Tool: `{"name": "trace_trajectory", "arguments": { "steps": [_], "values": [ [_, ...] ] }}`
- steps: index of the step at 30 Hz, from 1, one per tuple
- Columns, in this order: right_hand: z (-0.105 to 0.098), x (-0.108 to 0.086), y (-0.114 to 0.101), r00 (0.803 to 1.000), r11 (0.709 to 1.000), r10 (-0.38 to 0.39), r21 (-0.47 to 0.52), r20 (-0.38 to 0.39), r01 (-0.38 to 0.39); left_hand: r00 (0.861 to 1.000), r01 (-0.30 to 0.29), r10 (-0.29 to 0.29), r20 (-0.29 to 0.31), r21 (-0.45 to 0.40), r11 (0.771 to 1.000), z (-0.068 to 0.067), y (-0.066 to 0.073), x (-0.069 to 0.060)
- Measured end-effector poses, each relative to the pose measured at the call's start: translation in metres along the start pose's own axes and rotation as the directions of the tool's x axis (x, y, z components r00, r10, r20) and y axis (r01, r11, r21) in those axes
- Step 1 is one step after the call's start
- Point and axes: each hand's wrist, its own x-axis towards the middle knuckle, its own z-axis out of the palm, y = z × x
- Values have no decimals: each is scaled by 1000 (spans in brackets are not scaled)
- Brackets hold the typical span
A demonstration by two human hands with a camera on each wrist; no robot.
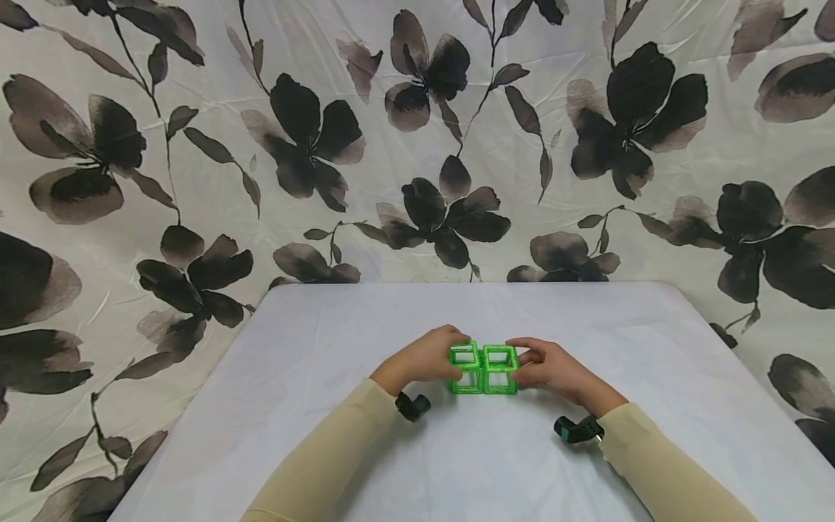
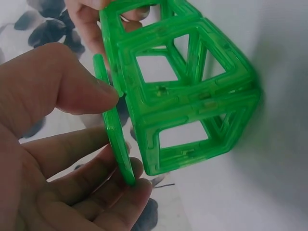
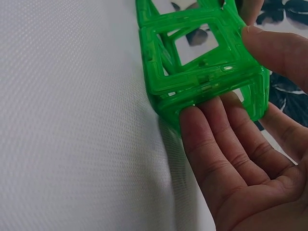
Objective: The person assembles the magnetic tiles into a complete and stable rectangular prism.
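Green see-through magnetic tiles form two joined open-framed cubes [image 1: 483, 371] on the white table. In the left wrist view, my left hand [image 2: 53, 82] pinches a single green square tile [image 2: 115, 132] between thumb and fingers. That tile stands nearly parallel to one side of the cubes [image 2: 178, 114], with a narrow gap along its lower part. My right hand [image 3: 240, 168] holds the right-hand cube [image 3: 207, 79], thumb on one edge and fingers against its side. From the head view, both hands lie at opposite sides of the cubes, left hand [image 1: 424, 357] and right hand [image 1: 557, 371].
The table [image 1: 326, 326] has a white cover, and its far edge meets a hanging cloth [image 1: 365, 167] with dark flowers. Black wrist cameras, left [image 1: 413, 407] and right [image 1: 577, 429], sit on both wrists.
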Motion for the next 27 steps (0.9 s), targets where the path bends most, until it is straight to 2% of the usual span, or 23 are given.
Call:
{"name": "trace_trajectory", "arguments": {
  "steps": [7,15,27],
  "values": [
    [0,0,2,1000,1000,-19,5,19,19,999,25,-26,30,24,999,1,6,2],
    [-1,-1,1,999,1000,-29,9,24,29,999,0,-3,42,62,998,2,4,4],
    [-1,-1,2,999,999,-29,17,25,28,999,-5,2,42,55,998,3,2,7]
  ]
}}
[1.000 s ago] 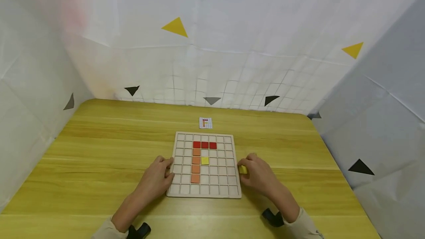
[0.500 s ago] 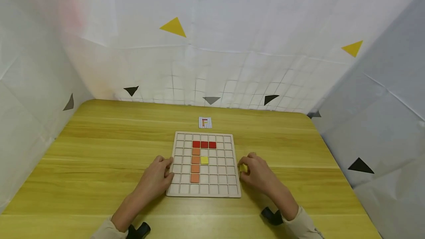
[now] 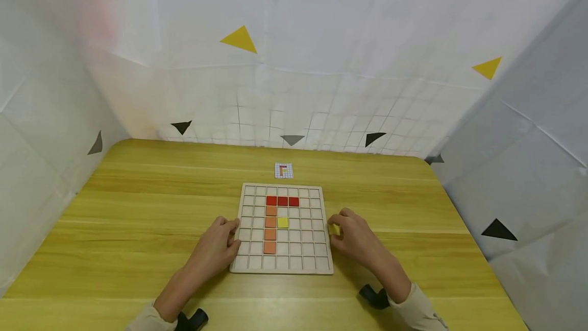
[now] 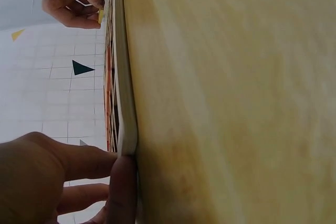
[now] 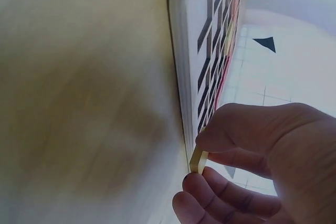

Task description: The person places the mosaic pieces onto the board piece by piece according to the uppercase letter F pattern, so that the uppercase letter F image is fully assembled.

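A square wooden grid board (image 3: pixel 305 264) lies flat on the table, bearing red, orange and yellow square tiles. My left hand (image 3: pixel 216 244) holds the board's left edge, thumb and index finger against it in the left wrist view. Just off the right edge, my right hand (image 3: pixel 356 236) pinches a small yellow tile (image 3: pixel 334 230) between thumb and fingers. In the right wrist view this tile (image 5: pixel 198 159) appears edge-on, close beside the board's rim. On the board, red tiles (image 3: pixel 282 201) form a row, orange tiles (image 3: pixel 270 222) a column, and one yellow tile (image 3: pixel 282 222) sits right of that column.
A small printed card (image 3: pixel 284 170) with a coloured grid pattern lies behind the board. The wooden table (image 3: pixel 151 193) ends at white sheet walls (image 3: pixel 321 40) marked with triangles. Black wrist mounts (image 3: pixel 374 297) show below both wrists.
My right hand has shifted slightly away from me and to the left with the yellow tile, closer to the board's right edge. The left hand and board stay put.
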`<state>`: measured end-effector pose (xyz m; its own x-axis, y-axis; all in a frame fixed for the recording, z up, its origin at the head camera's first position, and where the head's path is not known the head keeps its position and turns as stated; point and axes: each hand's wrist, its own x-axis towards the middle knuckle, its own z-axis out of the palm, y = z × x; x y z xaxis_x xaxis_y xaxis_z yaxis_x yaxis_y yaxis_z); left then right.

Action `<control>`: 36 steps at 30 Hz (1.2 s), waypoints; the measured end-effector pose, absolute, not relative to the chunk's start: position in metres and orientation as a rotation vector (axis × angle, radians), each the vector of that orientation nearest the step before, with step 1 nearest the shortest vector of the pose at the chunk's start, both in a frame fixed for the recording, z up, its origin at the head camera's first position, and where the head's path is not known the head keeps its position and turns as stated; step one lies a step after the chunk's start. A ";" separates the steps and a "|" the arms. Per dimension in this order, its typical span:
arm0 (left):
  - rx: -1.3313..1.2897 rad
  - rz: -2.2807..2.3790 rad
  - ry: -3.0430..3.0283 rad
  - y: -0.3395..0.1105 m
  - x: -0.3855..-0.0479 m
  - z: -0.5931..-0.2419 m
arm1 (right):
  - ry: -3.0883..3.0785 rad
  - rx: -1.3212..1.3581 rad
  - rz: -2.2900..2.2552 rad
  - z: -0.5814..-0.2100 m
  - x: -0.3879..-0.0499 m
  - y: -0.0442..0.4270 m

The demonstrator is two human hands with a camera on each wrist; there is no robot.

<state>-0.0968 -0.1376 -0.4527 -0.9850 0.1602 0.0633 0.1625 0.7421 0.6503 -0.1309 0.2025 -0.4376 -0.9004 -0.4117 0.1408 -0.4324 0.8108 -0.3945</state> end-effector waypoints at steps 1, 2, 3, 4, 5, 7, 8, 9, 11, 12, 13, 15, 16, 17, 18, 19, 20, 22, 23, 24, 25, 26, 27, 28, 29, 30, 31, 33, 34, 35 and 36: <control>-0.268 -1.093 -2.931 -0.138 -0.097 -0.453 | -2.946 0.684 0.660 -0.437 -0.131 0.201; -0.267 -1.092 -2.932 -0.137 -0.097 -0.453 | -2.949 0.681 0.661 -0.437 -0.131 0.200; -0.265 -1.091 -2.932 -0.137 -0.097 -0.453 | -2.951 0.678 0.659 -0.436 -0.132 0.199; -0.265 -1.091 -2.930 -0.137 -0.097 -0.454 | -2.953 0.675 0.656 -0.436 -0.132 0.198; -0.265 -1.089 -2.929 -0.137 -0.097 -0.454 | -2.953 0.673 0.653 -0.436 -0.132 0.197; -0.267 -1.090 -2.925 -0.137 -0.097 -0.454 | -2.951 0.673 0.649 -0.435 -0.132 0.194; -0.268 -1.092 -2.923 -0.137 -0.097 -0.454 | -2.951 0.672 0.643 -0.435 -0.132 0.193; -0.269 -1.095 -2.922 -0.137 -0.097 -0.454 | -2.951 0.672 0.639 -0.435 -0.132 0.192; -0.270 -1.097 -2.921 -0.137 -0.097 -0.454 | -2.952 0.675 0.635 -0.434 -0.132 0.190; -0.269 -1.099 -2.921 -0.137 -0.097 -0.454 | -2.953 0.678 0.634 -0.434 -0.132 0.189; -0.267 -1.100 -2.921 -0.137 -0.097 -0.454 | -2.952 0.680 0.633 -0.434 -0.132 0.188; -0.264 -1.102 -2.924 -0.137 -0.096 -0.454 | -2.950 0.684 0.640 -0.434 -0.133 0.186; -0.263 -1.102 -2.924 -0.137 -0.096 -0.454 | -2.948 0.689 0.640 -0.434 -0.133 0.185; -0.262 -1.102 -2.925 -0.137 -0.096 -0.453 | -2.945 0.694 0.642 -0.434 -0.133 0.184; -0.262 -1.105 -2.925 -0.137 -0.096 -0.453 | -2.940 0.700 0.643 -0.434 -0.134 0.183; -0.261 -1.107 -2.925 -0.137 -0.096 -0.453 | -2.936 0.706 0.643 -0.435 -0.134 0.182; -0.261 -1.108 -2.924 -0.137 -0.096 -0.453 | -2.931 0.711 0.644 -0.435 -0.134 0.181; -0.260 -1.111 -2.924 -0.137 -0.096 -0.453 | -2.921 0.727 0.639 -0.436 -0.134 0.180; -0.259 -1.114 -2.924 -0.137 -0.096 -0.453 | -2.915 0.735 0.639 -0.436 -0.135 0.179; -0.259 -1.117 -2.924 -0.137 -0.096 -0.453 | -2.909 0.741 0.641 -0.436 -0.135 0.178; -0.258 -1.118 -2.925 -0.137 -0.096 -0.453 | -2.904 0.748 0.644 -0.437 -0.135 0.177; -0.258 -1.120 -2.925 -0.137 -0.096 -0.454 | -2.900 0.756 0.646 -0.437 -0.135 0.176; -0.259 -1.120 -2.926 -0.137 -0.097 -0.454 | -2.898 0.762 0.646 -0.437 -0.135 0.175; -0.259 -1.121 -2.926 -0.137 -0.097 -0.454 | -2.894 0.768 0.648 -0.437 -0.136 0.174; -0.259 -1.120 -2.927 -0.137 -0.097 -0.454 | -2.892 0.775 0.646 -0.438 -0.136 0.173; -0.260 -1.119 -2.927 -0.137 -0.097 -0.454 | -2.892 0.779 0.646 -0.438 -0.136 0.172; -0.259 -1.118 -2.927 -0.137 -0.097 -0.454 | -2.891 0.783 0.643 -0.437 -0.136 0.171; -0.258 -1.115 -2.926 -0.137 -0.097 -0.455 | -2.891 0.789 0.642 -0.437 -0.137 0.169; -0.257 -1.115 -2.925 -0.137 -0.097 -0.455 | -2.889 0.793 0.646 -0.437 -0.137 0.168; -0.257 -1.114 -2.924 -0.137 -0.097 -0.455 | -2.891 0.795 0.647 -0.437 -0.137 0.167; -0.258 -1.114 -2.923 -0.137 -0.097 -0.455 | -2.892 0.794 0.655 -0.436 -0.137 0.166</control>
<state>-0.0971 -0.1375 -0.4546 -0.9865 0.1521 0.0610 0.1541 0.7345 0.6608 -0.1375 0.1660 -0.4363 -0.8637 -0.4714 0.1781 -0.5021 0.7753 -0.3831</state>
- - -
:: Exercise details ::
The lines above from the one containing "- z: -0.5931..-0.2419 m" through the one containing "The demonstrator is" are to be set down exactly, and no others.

:: Written answer ::
  - z: -0.5931..-0.2419 m
arm1 (right):
  - ry: -3.0883..3.0785 rad
  - rx: -1.3212..1.3581 rad
  - rz: -2.2900..2.2552 rad
  - z: -0.5814..-0.2100 m
  - x: -0.3879..-0.0499 m
  - y: -0.0442..0.4270 m

The demonstrator is two human hands with a camera on each wrist; there is no robot.

Nothing else is needed to complete this exercise.